O direito à privacidade e à intimidade, a inviolabilidade do domicílio e a inviolabilidade da correspondência e das comunicações, previstos na Constituição angolana, são “bens jurídicos fundamentais que só podem ser privados, limitados ou restringidos por autorização judicial”, observa a OAA.

Como argumento, segundo o acórdão, o parlamento angolano refere que ” a nossa organização judiciária não tem hoje a intervenção de magistrados judiciais na fase de instrução preparatória”.

Para o parlamento angolano, adianta o acórdão do TC, “a criminalidade organizada em Angola é cada vez mais complexa, porquanto os criminosos fazem uso de meios eletrónicos, capazes de ocultar a atividade criminosa ou de dificultar a ação da polícia para o esclarecimento de crimes e responsabilização dos seus agentes”.

“Entendo a Assembleia Nacional (parlamento angolano) que as medidas ou diligências poderiam ser desde já aplicadas, não quis deixar os cidadãos desprotegidos dos seus direitos, liberdades e garantias fundamentais e optou por atribuir tal competência ao MP”, lê-se no texto aludindo à resposta do parlamento.

Porém, após apreciar os argumentos do recorrente e do parlamento angolano, o plenário de juízes do Constitucional considera que legislador ordinário ao permitir que o MP autorize e valide escutas telefónicas, conforme determina a referida lei, “tal situação põe o arguido numa posição enfraquecida e desvantajosa face ao MP”.

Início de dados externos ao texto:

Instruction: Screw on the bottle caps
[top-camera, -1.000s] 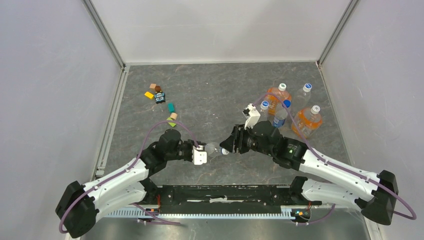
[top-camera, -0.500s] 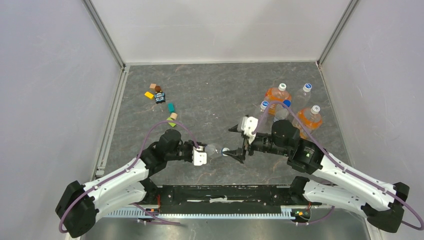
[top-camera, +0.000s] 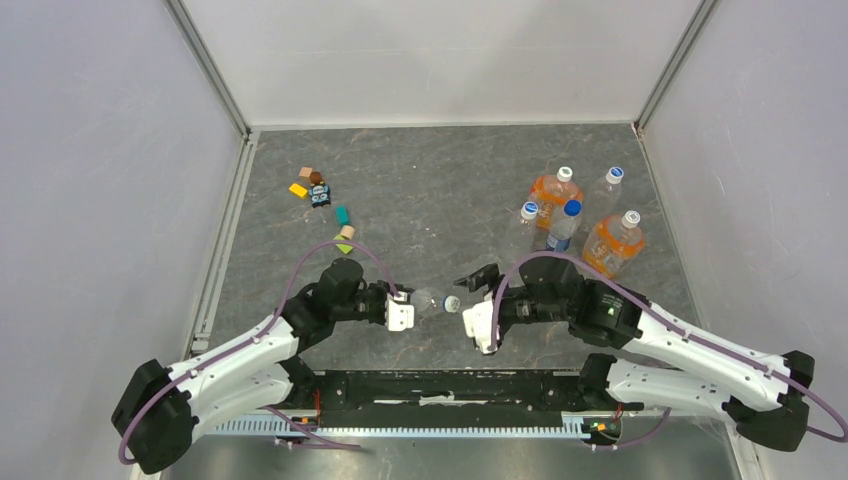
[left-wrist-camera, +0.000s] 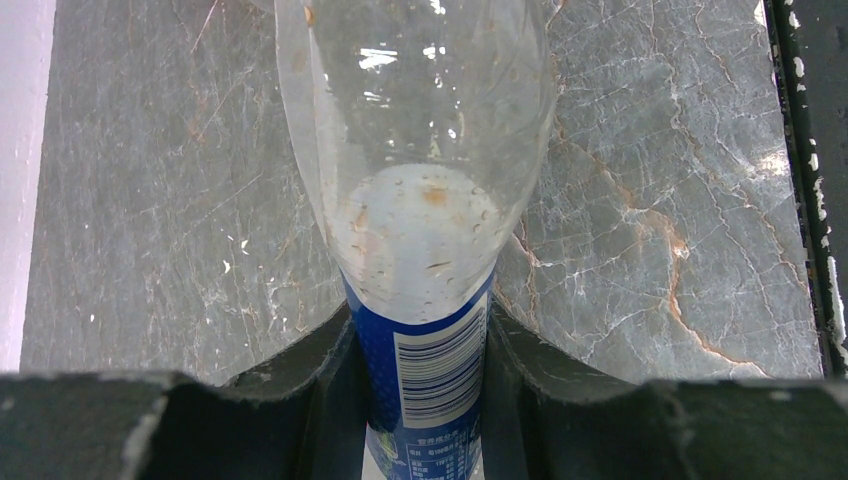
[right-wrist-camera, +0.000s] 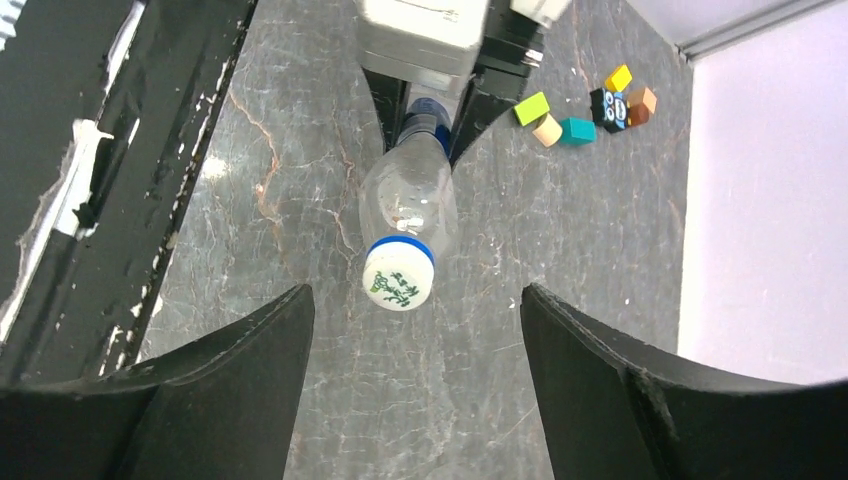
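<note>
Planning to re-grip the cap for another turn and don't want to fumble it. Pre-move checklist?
1. Hold: left gripper clamped on the bottle at its blue label: ok.
2. Seating: cap sits on the neck: ok.
3. Tightness: whether the cap is fully screwed down: cannot tell.
4. Opening: right gripper open, jaws either side of the cap and apart from it: ok.
5. Alignment: cap roughly centred between the jaws in the right wrist view: ok.
6. Clutter: toy blocks lie well off to the side: ok.
</note>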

A Lei sobre Identificação ou Localização Celular e Vigilância Eletrónica, ao atribuir ao Ministério Público, efetivos e reais poderes jurisdicionais, “contraria os preceitos estabelecidos pelo legislador constitucional”, refere o TC.

Nos termos da Constituição angolana, argumentam os juízes do TC, “compete ao Ministério Público a titularidade da ação penal, sendo que em determinadas fases do processo acaba assumindo o papel de parte, ainda que em sentido formal”.

“A posição ocupada no processo vulnera, de certa forma, a imparcialidade em relação ao arguido, pois, havendo investigação em curso, o juízo que mais influencia o MP em relação ao arguido é a suspeita, e isto pode prejudicar de certa forma objetividade que se exige”, assinala o plenário do TC.

O Tribunal Constitucional, “ao admitir a fundamentação da Assembleia Nacional, estaria a abrir um precedente que consiste, propriamente, no sacrifício das normas constitucionais em prol das leis ordinárias”.

Tendo em conta os “preceitos que norteiam o Estado democrático e de direito”, o TC entende que as normas da referida lei, que dão poder ao MP de autorizar, ordenar e validar escutas e gravação ambiental em locais privados, condicionados ou de acesso vedado, “são inconstitucionais”.